Елена Николаевна похаживала около этого счетверенного рычащего чуда, прижав руки к груди.
— Господи!.. Он нас тут всех спалит... Но для белья, конечно...— Она обернула к Федору лицо, полосато-голубое от бешеного пламени. — Помню, в Париже, я девушкой с папой ездила, видела на одной технической выставке модель действующего вулкана. Так страшно, помню, было...
Довольный, оживленный от своих забот о двух женщинах, видящий, что труды его нравятся, ценятся ими, Федор однажды — принести что-нибудь в дом было для него сущим праздником — извлек из кармана кожаного пальто пузырек, отливающий перламутром. В нем оказалась разведенная золотая краска. Жесткой кисточкой он позолотил ручку у перегородочной двери, черные ножки у своего могучего примуса, шпингалеты на окнах...
Нет, это был совсем уж не Париж, и Елена Николаевна, вздохнув, переглянулась с дочерью. Федор уже намеревался провести золотой бордюрчик вдоль подоконника, когда Надя остановила его:
— Не надо, Федя... Ну, понимаешь, не нужно...
Он обернулся к ней весь — рослый, голубоглазый, простодушный, с кисточкой в руке.

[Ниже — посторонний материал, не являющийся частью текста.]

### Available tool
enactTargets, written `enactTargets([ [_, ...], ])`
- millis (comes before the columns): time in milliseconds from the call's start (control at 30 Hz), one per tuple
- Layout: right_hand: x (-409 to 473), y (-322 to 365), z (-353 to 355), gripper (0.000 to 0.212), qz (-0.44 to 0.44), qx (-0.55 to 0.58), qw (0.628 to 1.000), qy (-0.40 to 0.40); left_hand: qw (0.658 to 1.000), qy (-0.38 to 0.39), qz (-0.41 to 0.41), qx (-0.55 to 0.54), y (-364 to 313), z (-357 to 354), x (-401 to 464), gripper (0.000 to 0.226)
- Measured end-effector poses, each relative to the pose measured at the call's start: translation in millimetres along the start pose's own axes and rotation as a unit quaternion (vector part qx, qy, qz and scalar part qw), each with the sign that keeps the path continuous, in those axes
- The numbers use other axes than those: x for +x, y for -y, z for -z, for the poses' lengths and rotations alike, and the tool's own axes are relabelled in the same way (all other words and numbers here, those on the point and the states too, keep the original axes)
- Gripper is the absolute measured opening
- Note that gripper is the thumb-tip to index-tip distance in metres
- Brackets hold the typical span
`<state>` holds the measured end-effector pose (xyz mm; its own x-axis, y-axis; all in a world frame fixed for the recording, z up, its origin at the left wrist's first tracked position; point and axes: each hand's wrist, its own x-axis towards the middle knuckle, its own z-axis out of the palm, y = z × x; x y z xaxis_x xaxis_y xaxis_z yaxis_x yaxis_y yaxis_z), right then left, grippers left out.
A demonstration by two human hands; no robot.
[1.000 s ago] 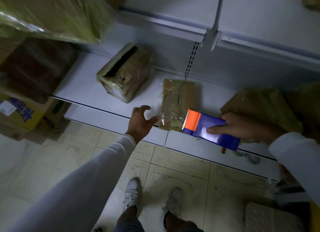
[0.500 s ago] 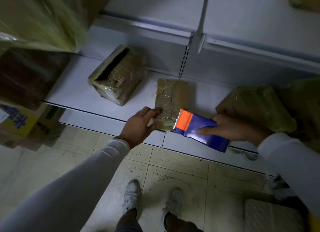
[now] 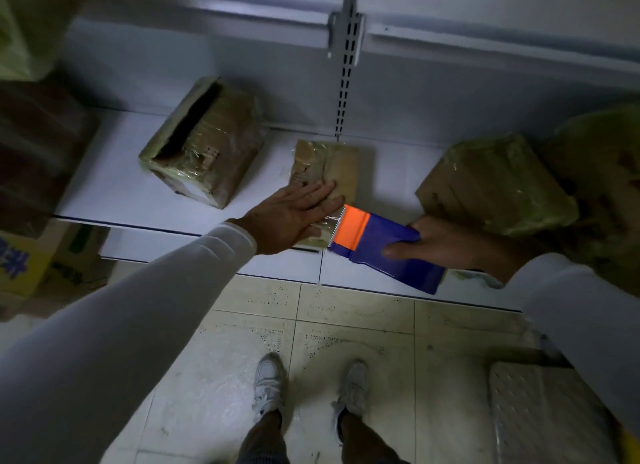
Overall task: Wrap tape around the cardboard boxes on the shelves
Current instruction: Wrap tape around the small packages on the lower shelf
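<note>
A flat cardboard box (image 3: 341, 165) wrapped in clear tape lies on the low white shelf (image 3: 114, 193), at its front edge. My left hand (image 3: 294, 217) lies flat on the box's near half, fingers straight. My right hand (image 3: 440, 245) grips a blue tape dispenser (image 3: 384, 252) with an orange head and a toothed blade. The blade touches the box's near right corner. A larger taped box (image 3: 204, 158) with a dark gap along its top stands to the left. Another wrapped box (image 3: 495, 186) sits on the right.
A slotted metal upright (image 3: 346, 65) runs up the shelf's back panel. Dark boxes (image 3: 38, 148) and a yellow printed carton (image 3: 24, 255) stack up at the left. Below are the tiled floor (image 3: 346, 325), my two shoes and a pale perforated crate (image 3: 540, 415) at the lower right.
My left hand reached forward from the shelf's edge and came down flat on the flat box. The dispenser stayed at the box's near right corner.
</note>
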<state>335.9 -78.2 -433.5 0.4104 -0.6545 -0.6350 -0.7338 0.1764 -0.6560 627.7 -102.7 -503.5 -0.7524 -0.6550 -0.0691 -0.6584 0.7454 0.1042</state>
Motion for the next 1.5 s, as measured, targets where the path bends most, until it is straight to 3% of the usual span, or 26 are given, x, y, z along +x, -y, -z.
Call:
enactTargets([
  [67, -6, -7, 6, 0.066, 0.012, 0.001, 1.0, 0.011, 1.0, 0.014, 0.001, -0.001, 4, 0, -1, 0.062],
  [167, -25, -17, 20, 0.044, -0.001, -0.011, 1.0, 0.013, 1.0, 0.025, 0.006, -0.009, 6, 2, -2, 0.062],
  [367, -31, -21, 10, 0.04, -0.059, -0.069, 0.994, -0.054, 0.999, 0.006, -0.001, -0.032, 4, 6, -1, 0.062],
  [467, -9, -10, -7, 0.046, -0.089, -0.115, 0.986, -0.084, 0.998, -0.003, 0.048, -0.046, -9, 10, 3, 0.073],
  [633, 7, 0, -25, 0.026, -0.113, -0.209, 0.963, -0.125, 0.989, -0.055, 0.131, -0.038, -35, 7, 10, 0.074],
  [700, 0, -12, -31, 0.038, -0.137, -0.236, 0.954, -0.121, 0.99, -0.063, 0.121, -0.035, -32, 3, 6, 0.073],
  [767, -6, -23, -41, 0.032, -0.17, -0.182, 0.962, -0.116, 0.991, -0.064, 0.118, -0.008, -32, 1, 4, 0.071],
  [933, -14, -26, -62, 0.048, -0.163, -0.072, 0.97, -0.167, 0.987, -0.077, 0.131, 0.054, -48, 14, 19, 0.077],
  [1033, -21, -31, -64, 0.047, -0.15, -0.049, 0.976, -0.151, 0.982, -0.079, 0.169, 0.04, -69, 12, 30, 0.078],
  [1167, -28, -42, -69, 0.049, -0.172, -0.037, 0.972, -0.156, 0.974, -0.078, 0.212, 0.019, -81, -7, 29, 0.055],
  [1367, -42, -50, -74, 0.047, -0.179, -0.022, 0.971, -0.156, 0.972, -0.116, 0.203, -0.018, -81, -7, 28, 0.038],
  [1500, -47, -49, -75, 0.047, -0.167, -0.019, 0.974, -0.152, 0.975, -0.113, 0.192, -0.003, -76, -8, 16, 0.055],
])
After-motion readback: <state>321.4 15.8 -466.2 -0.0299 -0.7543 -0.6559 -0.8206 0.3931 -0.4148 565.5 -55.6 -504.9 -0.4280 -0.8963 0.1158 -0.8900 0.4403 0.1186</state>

— Так ведь краска-то золотая! Красиво!..
...Этот день позолочения Надя потом, много лет спустя, часто вспоминала: тогда выручило милое женское всепрощение: «Ну так человека воспитали — вот и все!» Но было другое, о чем Надя не знала и которое тоже произошло в это время и, если вдуматься, было чем-то сродни позолоченным шпингалетам.
Дело в том, что тес, из которого была сделана перегородка, оказался особым. Он остался от клубного ремонта, и Федор взял его себе. Правда, было на душе как-то неловко, но ведь что же тут такого — никого не обидел... Но прошло время, и это стало разрастаться: из зернышка — росток, из ростка — листок..,.
...Да, года шли за годами, и давно было забыто и эвакуационное житье, и первые годы после войны, когда Федор, оставив невидное занятие — заведование клубом, исполнил свое давнишнее желание: перешел в торговую сеть.